## Problem
Working line by line, output the entries below exactly as they appear.

[Records contained in a dataset]
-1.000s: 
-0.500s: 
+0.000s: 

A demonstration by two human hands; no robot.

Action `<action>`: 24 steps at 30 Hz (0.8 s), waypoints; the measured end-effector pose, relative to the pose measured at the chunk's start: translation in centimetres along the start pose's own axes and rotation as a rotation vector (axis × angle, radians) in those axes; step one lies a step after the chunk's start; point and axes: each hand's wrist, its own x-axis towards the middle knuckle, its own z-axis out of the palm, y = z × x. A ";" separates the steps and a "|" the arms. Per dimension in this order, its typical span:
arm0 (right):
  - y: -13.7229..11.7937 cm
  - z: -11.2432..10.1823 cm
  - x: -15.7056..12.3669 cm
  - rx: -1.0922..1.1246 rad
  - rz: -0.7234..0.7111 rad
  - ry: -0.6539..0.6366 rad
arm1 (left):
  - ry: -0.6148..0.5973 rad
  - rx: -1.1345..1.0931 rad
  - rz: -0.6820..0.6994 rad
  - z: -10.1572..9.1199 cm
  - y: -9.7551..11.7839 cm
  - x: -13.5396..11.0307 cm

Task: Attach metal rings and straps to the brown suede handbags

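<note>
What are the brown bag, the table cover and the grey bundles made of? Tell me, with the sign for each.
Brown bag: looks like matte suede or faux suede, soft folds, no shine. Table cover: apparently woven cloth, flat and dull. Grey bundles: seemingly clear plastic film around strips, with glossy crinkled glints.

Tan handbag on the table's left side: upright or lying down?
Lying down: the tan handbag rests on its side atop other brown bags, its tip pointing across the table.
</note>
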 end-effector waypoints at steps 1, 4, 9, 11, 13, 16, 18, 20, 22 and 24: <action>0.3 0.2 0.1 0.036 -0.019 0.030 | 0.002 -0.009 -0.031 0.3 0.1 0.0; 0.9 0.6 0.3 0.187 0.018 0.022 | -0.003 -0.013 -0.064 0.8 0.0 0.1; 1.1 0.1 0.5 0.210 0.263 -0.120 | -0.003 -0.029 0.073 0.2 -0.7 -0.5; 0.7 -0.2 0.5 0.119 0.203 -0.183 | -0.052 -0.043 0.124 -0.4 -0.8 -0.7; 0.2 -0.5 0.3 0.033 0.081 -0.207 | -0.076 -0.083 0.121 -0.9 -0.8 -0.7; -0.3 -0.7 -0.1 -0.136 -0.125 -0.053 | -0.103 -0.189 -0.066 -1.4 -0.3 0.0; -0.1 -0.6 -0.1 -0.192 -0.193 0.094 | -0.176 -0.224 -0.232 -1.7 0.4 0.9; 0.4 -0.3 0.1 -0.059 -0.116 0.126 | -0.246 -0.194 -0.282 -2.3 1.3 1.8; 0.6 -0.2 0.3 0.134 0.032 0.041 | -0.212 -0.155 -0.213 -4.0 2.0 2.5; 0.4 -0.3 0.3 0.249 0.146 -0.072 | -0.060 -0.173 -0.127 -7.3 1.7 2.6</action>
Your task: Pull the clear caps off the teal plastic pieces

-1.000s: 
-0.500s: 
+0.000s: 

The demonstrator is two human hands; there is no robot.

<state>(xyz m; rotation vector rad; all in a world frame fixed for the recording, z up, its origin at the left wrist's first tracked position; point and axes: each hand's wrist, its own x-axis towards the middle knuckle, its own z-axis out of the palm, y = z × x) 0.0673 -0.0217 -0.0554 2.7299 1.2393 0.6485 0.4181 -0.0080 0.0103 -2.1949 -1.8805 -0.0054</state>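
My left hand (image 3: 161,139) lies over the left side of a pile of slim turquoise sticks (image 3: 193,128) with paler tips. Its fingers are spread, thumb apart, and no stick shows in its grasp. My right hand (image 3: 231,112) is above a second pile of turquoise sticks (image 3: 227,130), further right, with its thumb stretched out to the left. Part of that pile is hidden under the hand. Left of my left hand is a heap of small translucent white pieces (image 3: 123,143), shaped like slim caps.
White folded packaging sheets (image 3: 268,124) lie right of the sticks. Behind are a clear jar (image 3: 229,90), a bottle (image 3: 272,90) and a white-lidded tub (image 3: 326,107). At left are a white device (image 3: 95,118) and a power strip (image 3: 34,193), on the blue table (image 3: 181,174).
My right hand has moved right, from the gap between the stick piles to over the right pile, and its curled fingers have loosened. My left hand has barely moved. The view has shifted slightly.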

## Result for this exercise
-1.000s: 
-0.500s: 
+0.000s: 

A demonstration by two human hands; no robot.

Action `<action>`: 24 steps at 30 Hz (0.8 s), waypoints; the measured end-effector pose, relative to the pose measured at the chunk's start: translation in centimetres along the start pose's own axes and rotation as a rotation vector (axis × angle, radians) in those axes; step one lies a step after the chunk's start; point and axes: each hand's wrist, its own x-axis towards the middle knuckle, its own z-axis out of the palm, y = z × x. A ";" separates the steps and a "|" the arms. Per dimension in this order, its typical span:
arm0 (right):
  - y: -13.7229..11.7937 cm
  - z: -11.2432..10.1823 cm
  - x: -15.7056..12.3669 cm
  - rx: -1.0922..1.1246 rad
  - rz: -0.7234..0.7111 rad
  - ry: -0.6539..0.6366 rad
arm1 (left):
  - ry: -0.6148..0.5973 rad
  - rx: -1.1345..1.0931 rad
  - rz: -0.6820..0.6994 rad
  - z: -10.1572..9.1199 cm
  - y: -9.7551..11.7839 cm
  - x: -13.5396..11.0307 cm

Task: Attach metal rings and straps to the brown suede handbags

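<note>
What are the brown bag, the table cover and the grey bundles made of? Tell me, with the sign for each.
Brown bag: looks like matte suede or faux suede, soft folds, no shine. Table cover: apparently woven cloth, flat and dull. Grey bundles: seemingly clear plastic film around strips, with glossy crinkled glints.

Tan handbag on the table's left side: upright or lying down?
Lying down: the tan handbag rests on its side atop other brown bags, its tip pointing across the table.
</note>
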 end-effector waypoints at steps 1, 4, 9, 11, 13, 16, 18, 20, 22 and 24: <action>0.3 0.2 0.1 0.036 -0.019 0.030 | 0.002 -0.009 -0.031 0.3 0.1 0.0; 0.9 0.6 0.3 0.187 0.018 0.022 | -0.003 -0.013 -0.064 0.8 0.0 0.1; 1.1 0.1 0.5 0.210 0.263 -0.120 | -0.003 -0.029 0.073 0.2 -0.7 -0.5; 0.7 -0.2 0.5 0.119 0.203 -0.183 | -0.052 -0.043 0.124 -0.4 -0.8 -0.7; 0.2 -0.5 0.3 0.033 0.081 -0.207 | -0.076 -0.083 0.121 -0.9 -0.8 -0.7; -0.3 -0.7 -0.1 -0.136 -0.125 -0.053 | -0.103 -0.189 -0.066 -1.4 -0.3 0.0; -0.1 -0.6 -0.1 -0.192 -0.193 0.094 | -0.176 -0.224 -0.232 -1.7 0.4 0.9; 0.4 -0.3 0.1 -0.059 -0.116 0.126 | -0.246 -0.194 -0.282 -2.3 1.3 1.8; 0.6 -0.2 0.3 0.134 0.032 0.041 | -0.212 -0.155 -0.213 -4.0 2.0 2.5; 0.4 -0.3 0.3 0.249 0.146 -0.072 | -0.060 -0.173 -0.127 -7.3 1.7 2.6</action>
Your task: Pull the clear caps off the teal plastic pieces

-1.000s: 
-0.500s: 
+0.000s: 

The demonstrator is two human hands; there is no robot.

<state>(xyz m; rotation vector rad; all in a world frame fixed for the recording, z up, its origin at the left wrist's first tracked position; point and axes: each hand's wrist, its own x-axis towards the middle knuckle, its own z-axis out of the palm, y = z × x) 0.0673 -0.0217 -0.0554 2.7299 1.2393 0.6485 0.4181 -0.0080 0.0103 -2.1949 -1.8805 -0.0054</state>
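My left hand (image 3: 161,139) lies over the left side of a pile of slim turquoise sticks (image 3: 193,128) with paler tips. Its fingers are spread, thumb apart, and no stick shows in its grasp. My right hand (image 3: 231,112) is above a second pile of turquoise sticks (image 3: 227,130), further right, with its thumb stretched out to the left. Part of that pile is hidden under the hand. Left of my left hand is a heap of small translucent white pieces (image 3: 123,143), shaped like slim caps.
White folded packaging sheets (image 3: 268,124) lie right of the sticks. Behind are a clear jar (image 3: 229,90), a bottle (image 3: 272,90) and a white-lidded tub (image 3: 326,107). At left are a white device (image 3: 95,118) and a power strip (image 3: 34,193), on the blue table (image 3: 181,174).
My right hand has moved right, from the gap between the stick piles to over the right pile, and its curled fingers have loosened. My left hand has barely moved. The view has shifted slightly.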

The answer to this exercise has been written out completely.